How Virtual Reality is Already Disrupting Healthcare
This week, the Oculus Rift, the premier virtual reality headset in development since its Kickstarter campaign in 2012, debuted in UK stores. Even at the time of its US release earlier this year, the Rift entered an already erupting VR market. Google had released its smartphone-compatible Google cardboard in 2014, Samsung introduced the Gear VR in late 2015, and in April 2016, HTC and Valve Corporation released the Vive, which won 22 awards at CES the same year. Venture capitalists injected $658 million in virtual reality start-ups in 2015, and $1.1 billion in the first 3 months of 2016 alone.
Media outlets from the Bloomberg to Fortune have wondered if 2016 will be the year of VR. From a sales perspective, there may be truth to this claim: according to Deloitte estimates, 2016 will mark the VR industry’s first billion-dollar year.
Needless to say, virtual reality is having a huge moment. And while the video game industry remains the market leader, other industries — including healthcare — have also made significant strides in the VR space. In 2004, there were about 100 virtual reality-related articles on PubMed; today, there are 6,121. Until recently, virtual reality technology for medical use was primarily cultivated in academic research settings, but in the last few years, private industry interest in the technology has erupted.

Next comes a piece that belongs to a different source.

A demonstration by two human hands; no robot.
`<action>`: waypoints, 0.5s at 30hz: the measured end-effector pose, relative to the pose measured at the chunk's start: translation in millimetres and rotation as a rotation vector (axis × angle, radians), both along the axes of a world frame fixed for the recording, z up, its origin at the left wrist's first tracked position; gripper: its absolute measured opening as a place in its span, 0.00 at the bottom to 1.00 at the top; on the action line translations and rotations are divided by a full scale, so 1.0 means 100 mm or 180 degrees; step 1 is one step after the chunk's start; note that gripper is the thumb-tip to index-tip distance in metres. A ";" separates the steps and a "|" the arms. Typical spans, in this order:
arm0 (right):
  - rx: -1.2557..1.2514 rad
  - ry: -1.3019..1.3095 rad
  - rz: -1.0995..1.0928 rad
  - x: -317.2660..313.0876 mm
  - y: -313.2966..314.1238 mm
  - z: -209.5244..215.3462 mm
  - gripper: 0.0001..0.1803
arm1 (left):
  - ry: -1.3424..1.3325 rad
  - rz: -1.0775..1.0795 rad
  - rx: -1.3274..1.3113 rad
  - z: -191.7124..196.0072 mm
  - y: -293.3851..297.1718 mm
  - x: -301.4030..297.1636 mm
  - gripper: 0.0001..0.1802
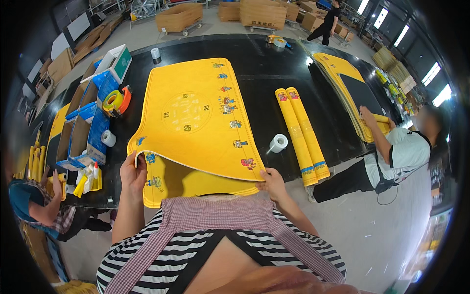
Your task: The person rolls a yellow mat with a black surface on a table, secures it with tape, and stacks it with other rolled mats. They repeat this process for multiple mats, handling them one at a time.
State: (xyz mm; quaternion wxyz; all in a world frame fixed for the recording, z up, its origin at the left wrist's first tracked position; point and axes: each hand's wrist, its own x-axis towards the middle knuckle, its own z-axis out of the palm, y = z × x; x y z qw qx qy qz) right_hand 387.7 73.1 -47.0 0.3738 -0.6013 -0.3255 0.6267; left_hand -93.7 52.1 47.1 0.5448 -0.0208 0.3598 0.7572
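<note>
A yellow mat (196, 142) printed with cartoon figures and a faint circle lies in front of me on the black table. My left hand (133, 172) pinches its near left corner. With my right hand (272, 183) I grip the near right corner. The near edge is lifted and bowed between my hands, showing a pale underside rim. Beneath it lies another yellow mat (196, 187) with similar figures along its left side. To the right, two rolled yellow mats (301, 134) lie side by side, next to a white roll (278, 143).
Blue cardboard boxes (98, 117), a tape dispenser (125, 101) and a white spray bottle (88, 180) stand at the left. Tape rolls (279, 42) lie at the far edge. At the right a co-worker (404, 152) handles a yellow roll by stacked mats (338, 68); another person (44, 206) works at the left.
</note>
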 end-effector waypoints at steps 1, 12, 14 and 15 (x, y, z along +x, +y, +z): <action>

According to Goldman Sachs, healthcare now represents the second largest virtual reality market, and it’s already clear how VR has changed the landscape of medicine for all stakeholders.
It’s no longer necessary for real patients to volunteer — knowingly or not — to be a surgeon’s “first.” Virtual reality and simulation technology now allow surgeons to practice complex procedural and cognitive skills prior to operating on real humans. This kind of training has been shown, again and again, to improve surgeon’s performance across a broad range of procedures. Outside of the operating room, virtual reality can also be used to to train healthcare workers in other life-saving procedures, like CPR or advanced life support, and centers like Miami Children’s Hospital have already made big steps towards implementing such technology.
Virtual reality could drastically change the experience of patients admitted to the hospital. The Dutch company VisitU, for instance, allows hospitalized children to interact with friends and family at the patient’s home or school using a smartphone, virtual glasses, and a 360 degree camera. At Cedars-Sinai Medical Center in Los Angeles, adult patients can use virtual goggles to take a break from the hospital environment and be transported to a faraway destination, from a waterfall in Iceland to the depths of the ocean. Virtual reality can also help stroke patients recover with virtual rehabilitation, provide autistic children with social training, and allow veterans with PTSD process their experiences on the battlefield.
Dovetailing off the successes of direct-to-consumer health technologies like FitBit, companies have started to offer health-related virtual reality solutions to the massive consumer market. Vivid Vision, for example, is the first company to offer a solution to correct amblyopia and strabismus (“lazy eye” and “cross eye,” respectively) using VR headsets. Other organizations are exploring the use of virtual reality in promoting stress relief through VR-guided meditation and relaxation techniques. At the University of Georgia, researchers have found that virtual reality simulations, like watching yourself drink a can of soda while your waist and hips enlarge, can discourage unhealthy behaviors and promote healthy ones, thus offering a potential breakthrough in preventive care.
Oculus’s founder, Palmer Luckey, has famously described virtual reality as “the final platform,” the holy grail of interactive technology that can finally make the human brain think it’s in a different place altogether. In medicine, we will likely see this platform integrated with artificial intelligence, sensors, big data analytics, and bio-feedback. In the not-too-distant future, VR could fundamentally change the way healthcare is delivered.